(Excerpts from a dataset)
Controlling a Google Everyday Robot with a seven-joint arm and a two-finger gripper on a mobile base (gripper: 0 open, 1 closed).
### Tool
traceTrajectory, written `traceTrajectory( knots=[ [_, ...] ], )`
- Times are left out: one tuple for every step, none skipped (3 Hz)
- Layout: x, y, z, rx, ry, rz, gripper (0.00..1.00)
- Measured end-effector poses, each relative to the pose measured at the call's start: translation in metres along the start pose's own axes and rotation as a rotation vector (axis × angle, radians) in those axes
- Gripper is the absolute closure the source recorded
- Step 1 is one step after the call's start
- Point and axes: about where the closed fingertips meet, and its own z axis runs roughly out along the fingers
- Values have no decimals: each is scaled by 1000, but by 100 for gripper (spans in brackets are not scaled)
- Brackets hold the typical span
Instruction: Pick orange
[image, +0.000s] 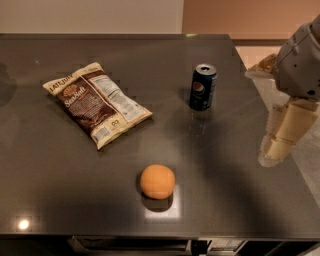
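The orange (157, 181) is a small round matte fruit lying on the dark table (60, 180) near its front edge, a little left of centre. My gripper (280, 137) hangs at the far right, above the table's right edge, well to the right of the orange and apart from it. Its pale fingers point down and hold nothing.
A blue soda can (203, 87) stands upright behind and to the right of the orange. A brown and white snack bag (96, 102) lies flat at the left. The table's right edge runs just under the gripper; floor lies beyond.
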Motion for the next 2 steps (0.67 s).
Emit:
traceTrajectory(
  knots=[
    [-20,17,15,-40,-57,-70,0],
    [-42,34,37,-65,-85,-135,0]
  ],
)
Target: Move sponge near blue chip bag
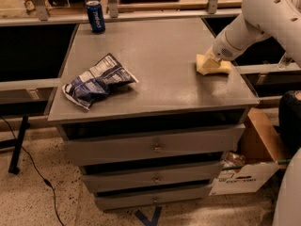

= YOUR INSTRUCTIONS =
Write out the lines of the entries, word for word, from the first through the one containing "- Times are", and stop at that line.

= WRITTEN ANSWER =
Controlling a Google Everyday Robot with a seven-joint arm and a two-finger gripper on a mobile base (gripper: 0 open, 1 closed).
### Tool
traceTrajectory, written `traceTrajectory( knots=[ [_, ...] ], )`
- Times are left out: one tuple for every step, none skipped (3 Hz)

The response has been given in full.